* AIM OF THE EXERCISE *
For the entries below, work out how many lines contain the string "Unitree" and write only the number.

****

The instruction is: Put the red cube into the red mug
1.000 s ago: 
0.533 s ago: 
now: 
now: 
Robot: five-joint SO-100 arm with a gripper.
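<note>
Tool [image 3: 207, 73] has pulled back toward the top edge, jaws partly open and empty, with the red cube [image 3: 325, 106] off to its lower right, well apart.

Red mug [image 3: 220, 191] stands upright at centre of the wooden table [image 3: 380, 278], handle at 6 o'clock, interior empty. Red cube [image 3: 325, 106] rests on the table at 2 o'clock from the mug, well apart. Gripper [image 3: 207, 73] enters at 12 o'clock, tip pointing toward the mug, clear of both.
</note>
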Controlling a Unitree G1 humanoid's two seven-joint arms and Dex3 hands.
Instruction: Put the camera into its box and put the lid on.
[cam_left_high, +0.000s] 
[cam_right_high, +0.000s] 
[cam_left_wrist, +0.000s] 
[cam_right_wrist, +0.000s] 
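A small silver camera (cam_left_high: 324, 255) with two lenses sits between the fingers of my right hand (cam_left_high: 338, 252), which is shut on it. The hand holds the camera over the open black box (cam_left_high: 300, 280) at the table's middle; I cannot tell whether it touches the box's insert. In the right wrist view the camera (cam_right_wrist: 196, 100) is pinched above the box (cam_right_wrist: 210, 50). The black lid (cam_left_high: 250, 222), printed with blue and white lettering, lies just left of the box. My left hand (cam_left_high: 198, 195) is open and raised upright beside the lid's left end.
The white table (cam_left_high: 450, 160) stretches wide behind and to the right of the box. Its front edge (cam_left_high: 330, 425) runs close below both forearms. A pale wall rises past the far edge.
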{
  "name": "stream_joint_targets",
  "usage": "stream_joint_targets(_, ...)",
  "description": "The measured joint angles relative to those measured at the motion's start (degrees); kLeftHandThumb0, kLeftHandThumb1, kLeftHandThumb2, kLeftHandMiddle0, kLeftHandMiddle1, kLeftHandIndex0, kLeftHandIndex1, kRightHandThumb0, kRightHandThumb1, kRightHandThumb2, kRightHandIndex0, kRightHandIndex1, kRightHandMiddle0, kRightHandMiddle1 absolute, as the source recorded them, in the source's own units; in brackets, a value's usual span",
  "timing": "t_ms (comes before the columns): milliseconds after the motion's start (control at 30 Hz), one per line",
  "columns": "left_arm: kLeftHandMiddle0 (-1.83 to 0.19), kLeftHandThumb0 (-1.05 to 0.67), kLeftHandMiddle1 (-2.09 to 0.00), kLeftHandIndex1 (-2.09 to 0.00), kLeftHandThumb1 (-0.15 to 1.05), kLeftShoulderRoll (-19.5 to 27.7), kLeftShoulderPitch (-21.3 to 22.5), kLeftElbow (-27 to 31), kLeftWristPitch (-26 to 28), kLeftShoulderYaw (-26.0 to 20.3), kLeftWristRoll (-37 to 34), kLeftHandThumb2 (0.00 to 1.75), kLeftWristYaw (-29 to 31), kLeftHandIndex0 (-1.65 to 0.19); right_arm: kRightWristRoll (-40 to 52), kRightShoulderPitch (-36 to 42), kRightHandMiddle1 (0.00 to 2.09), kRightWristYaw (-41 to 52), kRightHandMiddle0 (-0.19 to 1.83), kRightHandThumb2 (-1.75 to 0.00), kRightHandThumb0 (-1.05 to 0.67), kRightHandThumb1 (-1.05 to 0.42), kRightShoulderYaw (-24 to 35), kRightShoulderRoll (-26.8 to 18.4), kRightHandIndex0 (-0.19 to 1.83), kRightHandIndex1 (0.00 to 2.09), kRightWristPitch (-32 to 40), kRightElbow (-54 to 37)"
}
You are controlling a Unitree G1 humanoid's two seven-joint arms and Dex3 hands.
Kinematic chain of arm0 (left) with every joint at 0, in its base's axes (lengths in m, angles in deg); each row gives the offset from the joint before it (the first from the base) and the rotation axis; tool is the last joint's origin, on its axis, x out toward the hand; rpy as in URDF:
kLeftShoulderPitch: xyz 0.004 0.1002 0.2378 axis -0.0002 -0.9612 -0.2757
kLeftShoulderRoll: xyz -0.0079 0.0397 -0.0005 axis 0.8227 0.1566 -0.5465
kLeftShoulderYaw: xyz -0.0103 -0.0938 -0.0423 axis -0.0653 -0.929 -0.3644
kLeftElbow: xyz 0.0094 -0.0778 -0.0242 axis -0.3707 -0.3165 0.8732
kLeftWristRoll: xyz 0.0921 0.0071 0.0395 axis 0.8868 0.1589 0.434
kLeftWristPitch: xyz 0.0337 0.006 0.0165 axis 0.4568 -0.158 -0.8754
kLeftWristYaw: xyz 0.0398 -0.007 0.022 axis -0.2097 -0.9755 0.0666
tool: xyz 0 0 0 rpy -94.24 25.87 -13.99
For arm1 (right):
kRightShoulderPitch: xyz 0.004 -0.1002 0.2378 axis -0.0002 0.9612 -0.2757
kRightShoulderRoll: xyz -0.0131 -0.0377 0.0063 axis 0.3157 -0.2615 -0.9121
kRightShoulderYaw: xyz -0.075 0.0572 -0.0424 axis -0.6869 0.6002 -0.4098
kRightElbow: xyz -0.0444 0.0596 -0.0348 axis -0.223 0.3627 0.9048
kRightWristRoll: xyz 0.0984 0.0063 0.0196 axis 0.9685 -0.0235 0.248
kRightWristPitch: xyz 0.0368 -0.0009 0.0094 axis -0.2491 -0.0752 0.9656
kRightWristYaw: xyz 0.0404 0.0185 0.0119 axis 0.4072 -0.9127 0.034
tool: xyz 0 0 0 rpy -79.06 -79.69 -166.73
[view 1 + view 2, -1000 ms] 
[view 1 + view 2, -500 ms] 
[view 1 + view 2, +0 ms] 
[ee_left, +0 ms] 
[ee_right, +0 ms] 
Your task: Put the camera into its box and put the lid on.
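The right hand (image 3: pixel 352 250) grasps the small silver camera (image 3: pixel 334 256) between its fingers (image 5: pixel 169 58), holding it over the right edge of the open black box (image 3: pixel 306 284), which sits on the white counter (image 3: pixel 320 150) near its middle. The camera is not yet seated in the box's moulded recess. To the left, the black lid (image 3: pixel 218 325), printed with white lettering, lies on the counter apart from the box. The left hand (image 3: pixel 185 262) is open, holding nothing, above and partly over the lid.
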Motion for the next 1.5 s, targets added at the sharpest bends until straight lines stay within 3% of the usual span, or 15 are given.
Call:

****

* OUTPUT OF THE EXERCISE *
2